:: Work required ::
Leave out every picture, then transcribe the rest of the listing exactly.

*** Begin section ***

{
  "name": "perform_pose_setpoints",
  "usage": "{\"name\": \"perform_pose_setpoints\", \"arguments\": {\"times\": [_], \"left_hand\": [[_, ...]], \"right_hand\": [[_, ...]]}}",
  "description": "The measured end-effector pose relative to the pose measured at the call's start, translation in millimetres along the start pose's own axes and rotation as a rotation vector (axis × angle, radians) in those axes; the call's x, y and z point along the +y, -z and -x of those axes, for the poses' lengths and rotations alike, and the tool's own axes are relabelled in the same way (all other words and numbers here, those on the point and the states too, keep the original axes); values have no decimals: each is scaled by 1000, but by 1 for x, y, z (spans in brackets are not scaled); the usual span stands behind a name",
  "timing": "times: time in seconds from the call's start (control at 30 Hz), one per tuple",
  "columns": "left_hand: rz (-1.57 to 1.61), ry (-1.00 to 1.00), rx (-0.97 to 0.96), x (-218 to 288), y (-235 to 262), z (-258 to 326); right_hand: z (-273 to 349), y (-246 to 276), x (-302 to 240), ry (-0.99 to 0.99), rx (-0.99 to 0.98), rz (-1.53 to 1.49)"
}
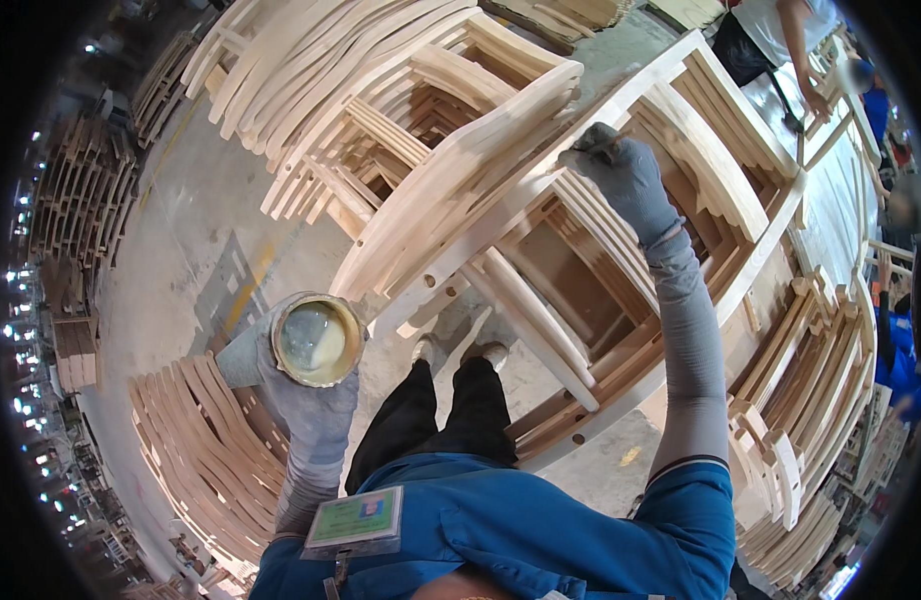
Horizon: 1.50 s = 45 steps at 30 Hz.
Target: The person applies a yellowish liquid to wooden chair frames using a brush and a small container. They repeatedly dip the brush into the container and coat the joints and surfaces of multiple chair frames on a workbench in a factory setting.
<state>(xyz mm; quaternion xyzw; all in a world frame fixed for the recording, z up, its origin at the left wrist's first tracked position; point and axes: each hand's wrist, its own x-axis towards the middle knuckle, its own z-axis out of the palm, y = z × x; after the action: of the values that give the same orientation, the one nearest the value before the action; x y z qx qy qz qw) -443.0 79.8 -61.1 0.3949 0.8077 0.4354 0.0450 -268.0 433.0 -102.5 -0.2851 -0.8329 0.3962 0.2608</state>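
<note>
My gloved left hand (316, 400) is wrapped round a cup (318, 340) with a crusted rim and a milky, pale liquid inside, held at the left of my legs. My gloved right hand (626, 185) is raised over the rail of a pale wooden chair-like frame (671, 85), fingers curled together at its edge. Whatever those fingers hold, if anything, is too small and hidden to make out. Below that hand, the frame shows slats, crossbars and round holes in its long rail.
Similar wooden frames (471, 150) stand nested in a row ahead. Curved wooden parts (206, 450) are stacked at my left, more frames (811, 370) at the right. A person's arm (796, 50) shows at the far right beside a pale work surface (836, 225). Beneath is a concrete floor (171, 270).
</note>
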Motion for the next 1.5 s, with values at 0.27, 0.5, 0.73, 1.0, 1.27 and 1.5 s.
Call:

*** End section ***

:: Answer for the task ::
{
  "name": "perform_pose_setpoints",
  "usage": "{\"name\": \"perform_pose_setpoints\", \"arguments\": {\"times\": [_], \"left_hand\": [[_, ...]], \"right_hand\": [[_, ...]]}}",
  "description": "The measured end-effector pose relative to the pose measured at the call's start, translation in millimetres along the start pose's own axes and rotation as a rotation vector (axis × angle, radians) in those axes; the call's x, y and z point along the +y, -z and -x of those axes, for the poses' lengths and rotations alike, and the tool's own axes are relabelled in the same way (all other words and numbers here, those on the point and the states too, keep the original axes); values have no decimals: each is scaled by 1000, but by 1 for x, y, z (spans in brackets are not scaled); the usual span stands behind a name",
  "timing": "times: time in seconds from the call's start (control at 30 Hz), one per tuple",
  "columns": "left_hand: rz (-1.57 to 1.61), ry (-1.00 to 1.00), rx (-0.97 to 0.96), x (-218 to 288), y (-235 to 262), z (-258 to 326); right_hand: z (-273 to 349), y (-246 to 276), x (-302 to 240), ry (-0.99 to 0.99), rx (-0.99 to 0.98), rz (-1.53 to 1.49)"
}
Horizon: 1.50 s = 45 steps at 30 Hz.
Target: The person applies a yellowish liquid to wooden chair frames using a brush and a small container. They repeatedly dip the brush into the container and coat the joints and surfaces of multiple chair frames on a workbench in a factory setting.
<state>(xyz mm; quaternion xyzw; all in a world frame fixed for the recording, z up, its origin at the left wrist's first tracked position; point and axes: each hand's wrist, its own x-axis towards the middle knuckle, its own z-axis out of the palm, y = z × x; after the action: of the values that give the same orientation, the one nearest the value before the action; x y z qx qy qz qw) -443.0 79.8 -61.1 0.3949 0.8077 0.4354 0.0450 -268.0 433.0 -102.5 -0.2851 -0.8329 0.3962 0.2608</state>
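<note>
My gloved left hand (316, 400) is wrapped round a cup (318, 340) with a crusted rim and a milky, pale liquid inside, held at the left of my legs. My gloved right hand (626, 185) is raised over the rail of a pale wooden chair-like frame (671, 85), fingers curled together at its edge. Whatever those fingers hold, if anything, is too small and hidden to make out. Below that hand, the frame shows slats, crossbars and round holes in its long rail.
Similar wooden frames (471, 150) stand nested in a row ahead. Curved wooden parts (206, 450) are stacked at my left, more frames (811, 370) at the right. A person's arm (796, 50) shows at the far right beside a pale work surface (836, 225). Beneath is a concrete floor (171, 270).
</note>
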Motion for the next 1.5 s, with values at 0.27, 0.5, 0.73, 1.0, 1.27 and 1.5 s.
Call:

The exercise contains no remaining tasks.